Dans une page très éclairante du Journal du Dimanche du 7 décembre 2025, François Bousquet et Pascal Meynadier ont décrypté les mots de 1984, le chef-d’œuvre de George Orwell.

L’antiphrase, « l’art souverain de dire l’inverse de ce qui est ». Le ministère de la Vérité, grâce auquel la vérité devient « une appellation contrôlée ». « On ne falsifie pas, on rectifie… on ne surveille pas, on labellise. »

La doublepensée, qui offre l’avantage de « croire deux choses incompatibles ». L’ennemi, car « le totalitarisme, pour fonctionner, doit disposer d’un visage à brûler »… Une sorte de « front républicain » et de « cordon sanitaire » avant l’heure, la franchise en plus ?

Les deux minutes de la haine, « un défouloir supervisé où la haine devient service public et sévices publics ». L’Assemblée nationale ?

Big Brother, « le culte de la personnalité fonctionne encore mieux quand la personnalité n’existe pas… »

Le télécran : « l’objet domestique de la tyrannie ».
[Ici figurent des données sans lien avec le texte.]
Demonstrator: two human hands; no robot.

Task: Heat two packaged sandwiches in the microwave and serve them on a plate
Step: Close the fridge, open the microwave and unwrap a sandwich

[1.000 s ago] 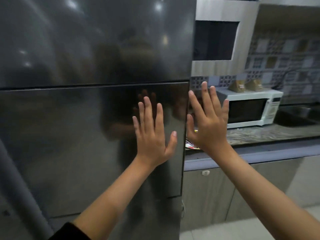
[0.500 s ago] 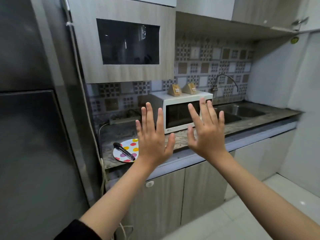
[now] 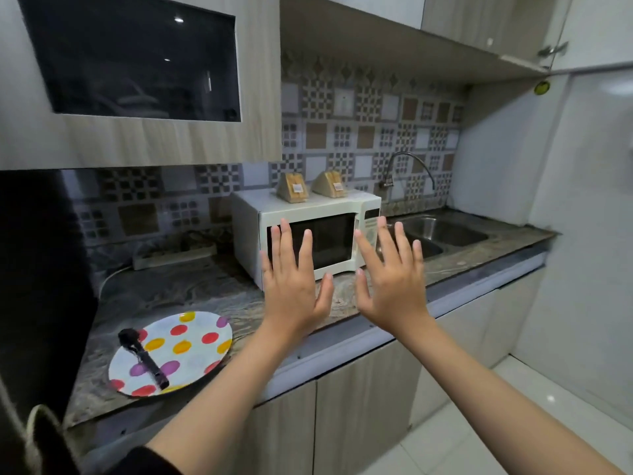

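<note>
Two triangular packaged sandwiches, one (image 3: 292,189) left and one (image 3: 330,184) right, stand on top of a white microwave (image 3: 246,228) whose door is closed. A white plate with coloured dots (image 3: 191,341) lies on the counter at the lower left, with black tongs (image 3: 144,356) resting on it. My left hand (image 3: 294,289) and my right hand (image 3: 394,282) are held up in front of the microwave, palms forward, fingers spread, holding nothing and touching nothing.
A steel sink (image 3: 442,233) with a curved tap (image 3: 407,166) lies right of the microwave. A power strip (image 3: 174,253) sits by the tiled wall. A dark fridge side (image 3: 37,286) stands left. Overhead cupboards (image 3: 137,80) hang low above the stone counter (image 3: 191,289).
The view has swung from the fridge door to the counter and moved closer. Both hands stay raised and spread, now in front of the microwave.
</note>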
La Police de la Pensée, elle traque le « crimepensée », « seule infraction qu’on peut commettre en dormant ou sans s’en rendre compte ».
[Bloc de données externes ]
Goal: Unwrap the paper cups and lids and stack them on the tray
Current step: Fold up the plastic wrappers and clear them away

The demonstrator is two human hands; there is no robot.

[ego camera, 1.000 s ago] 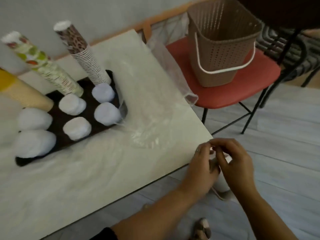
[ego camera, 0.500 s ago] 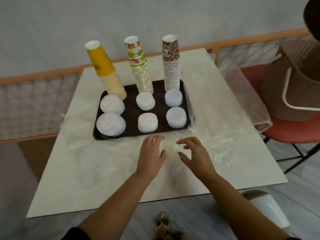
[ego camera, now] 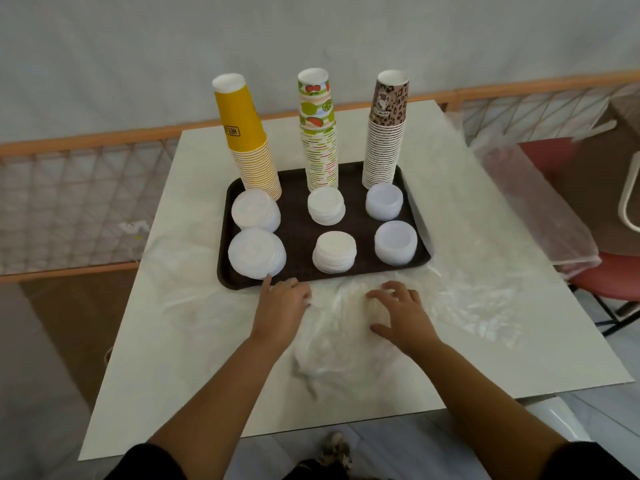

La salle 101, « la destruction méthodique de chacun grâce à la connaissance de la peur ultime de chacun… ».

Chacun de ces mots, chacun de ces pièges, de ces étouffements, chacune de ces tyrannies masquées et de ces tortures mériterait une analyse approfondie, tant ils résonnent tous, fortement, avec notre monde et notre actualité.

Mais j’ai gardé précieusement le mot capital qui me paraît anticiper tragiquement l’état de notre société, le niveau de notre réflexion collective, la pauvreté de notre langage et la faiblesse de notre pensée. Ce mot, c’est « la novlangue ». « Son objectif est simple : réduire le vocabulaire pour réduire la pensée. » Abaisser l’exigence de la pensée et de la vie de l’esprit pour n’avoir plus besoin de la moindre richesse de la langue. Façonner l’idée et le mot de telle manière que l’une et l’autre n’aient plus d’autre ressource que de devenir outrance, insulte, caricature et, pire, mensonge.
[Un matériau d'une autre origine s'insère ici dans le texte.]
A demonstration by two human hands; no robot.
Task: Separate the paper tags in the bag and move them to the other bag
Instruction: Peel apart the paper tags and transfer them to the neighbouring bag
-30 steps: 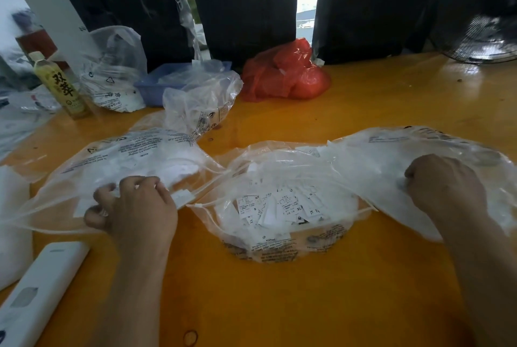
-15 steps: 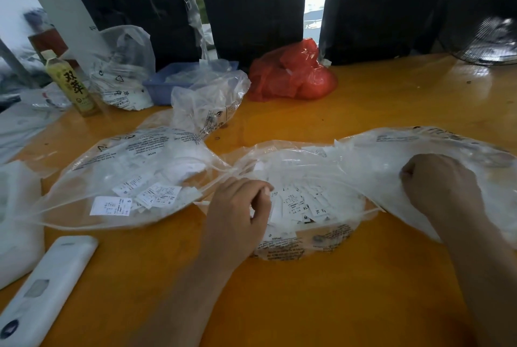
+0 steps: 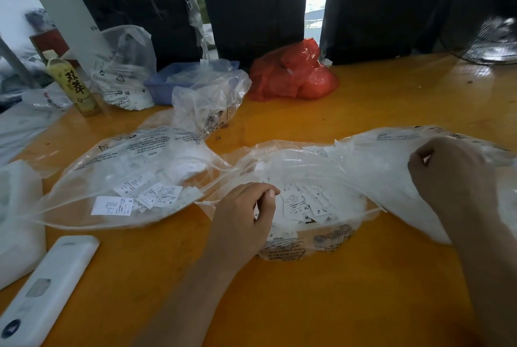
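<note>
**Reaching into the middle bag for tags**

The left hand (image 3: 246,215), fingers curled with thumb meeting fingertips, sits at the mouth of the middle clear bag (image 3: 307,243); whether it pinches a tag cannot be told. Loose paper tags (image 3: 305,205) lie just right of it. The right hand (image 3: 447,176), fingers curled, grips the right-hand bag (image 3: 377,167). Left of the left hand, a third bag (image 3: 134,178) on the bench (image 3: 335,304) holds tags. Next, probably: pinch a few tags free and carry them across.
</note>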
La novlangue est présente : elle n’est plus une menace, mais une réalité. Écoutons Sébastien Delogu crachant sur la police et vantant Assa Traoré, « sa petite sœur ». Écoutons les mille vulgarités odieuses ou grossières qui se justifient parce qu’elles sont proférées par des gens sans expression ni fond.

Regardons, à rebours, comment un Jean-Luc Mélenchon a été si délicatement traité devant la commission, parce qu’il l’impressionnait par une culture et un verbe pourtant totalement déconnectés du moindre souci de vérité, mais jamais mis à mal.

La novlangue est présente : on nomme mal et le monde se défait. Les derniers résistants parlent une belle langue et ont une pensée juste dans le désert.